Thursday, June 25, 2015

10,000 hours ?

This post below is to a BBC article about a novice being given special lessons to test the idea that with enough 'deliberate practice' (i.e. quality coached hours), very high skill increments are possible.

http://www.bbc.co.uk/news/business-31945687

This is a fascinating question. Can 'anyone' become skilled? Or do you need to be 'special' in the first place. My take is .... to stay at elite level ..... if you have skilled people in the first place, then what differentiates these people are their commitment to hone these skills, and polish them too, with mental skills as well.

This 10,000 hours idea came from Chase and Simon's (1973) work on chess grandmasters, who were said to study for about 10,000 hours to achieve elite status and aqure a library of 'chunks' that they can use to read a board effectively to aid decision-making. Subsequent study by others, such as Ericcson (1993) saw 10,000 of deliberate practice being a common theme to the pathway of excellence in any domain - music, sports etc. This idea motivates this article in the link, above,  except there are short-cuts being made as 10,000 is quite a few years even if you train everyday.

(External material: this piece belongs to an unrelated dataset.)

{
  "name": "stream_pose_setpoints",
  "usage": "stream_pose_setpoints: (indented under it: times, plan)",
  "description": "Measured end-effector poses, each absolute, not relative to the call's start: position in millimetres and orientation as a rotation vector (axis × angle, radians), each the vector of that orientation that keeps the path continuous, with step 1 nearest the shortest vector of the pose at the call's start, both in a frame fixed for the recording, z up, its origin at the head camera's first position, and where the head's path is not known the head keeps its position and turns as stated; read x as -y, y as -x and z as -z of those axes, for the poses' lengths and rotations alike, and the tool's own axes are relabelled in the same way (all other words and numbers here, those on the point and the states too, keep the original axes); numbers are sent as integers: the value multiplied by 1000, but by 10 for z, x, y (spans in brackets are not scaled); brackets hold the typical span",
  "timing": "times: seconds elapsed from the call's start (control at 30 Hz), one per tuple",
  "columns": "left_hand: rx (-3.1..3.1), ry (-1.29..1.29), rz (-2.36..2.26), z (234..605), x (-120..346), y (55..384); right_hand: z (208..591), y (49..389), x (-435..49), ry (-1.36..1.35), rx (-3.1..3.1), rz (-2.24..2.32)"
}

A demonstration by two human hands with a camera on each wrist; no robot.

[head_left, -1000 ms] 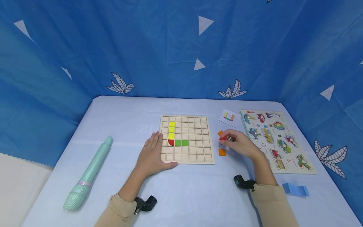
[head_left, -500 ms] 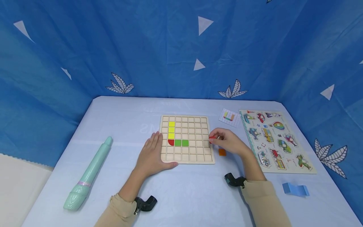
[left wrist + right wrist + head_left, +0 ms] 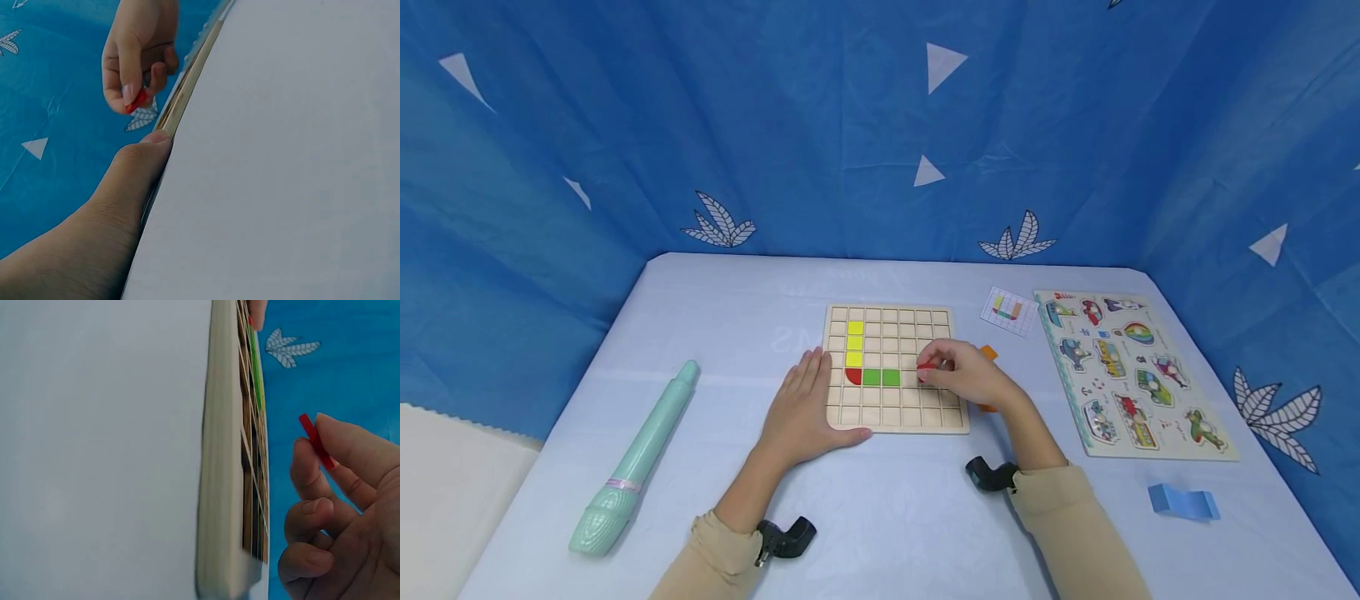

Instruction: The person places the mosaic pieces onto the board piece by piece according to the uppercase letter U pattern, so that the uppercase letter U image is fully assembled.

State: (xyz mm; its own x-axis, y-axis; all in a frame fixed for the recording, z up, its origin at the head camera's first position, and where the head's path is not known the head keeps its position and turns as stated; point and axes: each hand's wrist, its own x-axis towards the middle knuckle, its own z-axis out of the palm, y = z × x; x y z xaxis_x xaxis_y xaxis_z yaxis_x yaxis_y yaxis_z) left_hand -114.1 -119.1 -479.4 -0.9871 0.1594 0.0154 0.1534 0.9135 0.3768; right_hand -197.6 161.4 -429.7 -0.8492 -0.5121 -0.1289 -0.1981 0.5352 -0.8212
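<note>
A wooden grid board (image 3: 880, 417) lies mid-table. Set in its cells are three yellow square tiles (image 3: 854, 342) in a column, a red round-cornered tile (image 3: 853, 377) below them and two green tiles (image 3: 881, 377) to the right. My left hand (image 3: 801, 417) rests flat at the board's left edge, its thumb along the near edge. Over the board's right part, my right hand (image 3: 966, 371) pinches another red tile (image 3: 317, 442) between thumb and index finger. In the right wrist view this tile is edge-on, apart from the board. Orange tiles (image 3: 989, 352) lie partly hidden behind the right hand.
A small pattern card (image 3: 1009, 311) lies beyond the orange tiles. Right of it is a picture puzzle board (image 3: 1120, 367), with a blue curved piece (image 3: 1183, 502) nearer me. A mint-green toy microphone (image 3: 636, 458) lies at left. Blue curtain (image 3: 850, 125) surrounds the table.
My right hand has carried the red tile leftward from beside the orange tiles to over the board's right part. My left hand has stayed in place.
</note>
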Motion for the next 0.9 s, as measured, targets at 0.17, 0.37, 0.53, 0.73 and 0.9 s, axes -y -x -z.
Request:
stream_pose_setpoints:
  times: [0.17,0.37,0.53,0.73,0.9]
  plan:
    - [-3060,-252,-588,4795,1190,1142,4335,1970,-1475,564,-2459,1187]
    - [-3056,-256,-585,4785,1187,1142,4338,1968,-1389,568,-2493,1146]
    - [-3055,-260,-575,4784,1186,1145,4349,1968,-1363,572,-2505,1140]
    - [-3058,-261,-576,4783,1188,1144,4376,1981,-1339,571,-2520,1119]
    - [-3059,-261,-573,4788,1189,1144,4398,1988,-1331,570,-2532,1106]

I think you can take any raw material and coach someone to a solid excellent standard. To achieve elite standard and maintain that may need something else ... but what? Desire: temperament, continued commitment to excellence, genetic programming, perpetual funding, good support network of peers and coaches  ?

https://www.youtube.com/watch?v=4y21uwFUgkE

This is the YouTube video from that BBC article. They posted monthly progress videos.

http://www.experttabletennis.com/expert-in-a-year/

This is the associated web page of the project. Can't wait to see the book. This whole question has implications for all learning, I feel. I think the top 250 goal was ambitious but agree with the BBC web page that table tennis is the wrong sport to choose, rather than the whole project being flawed.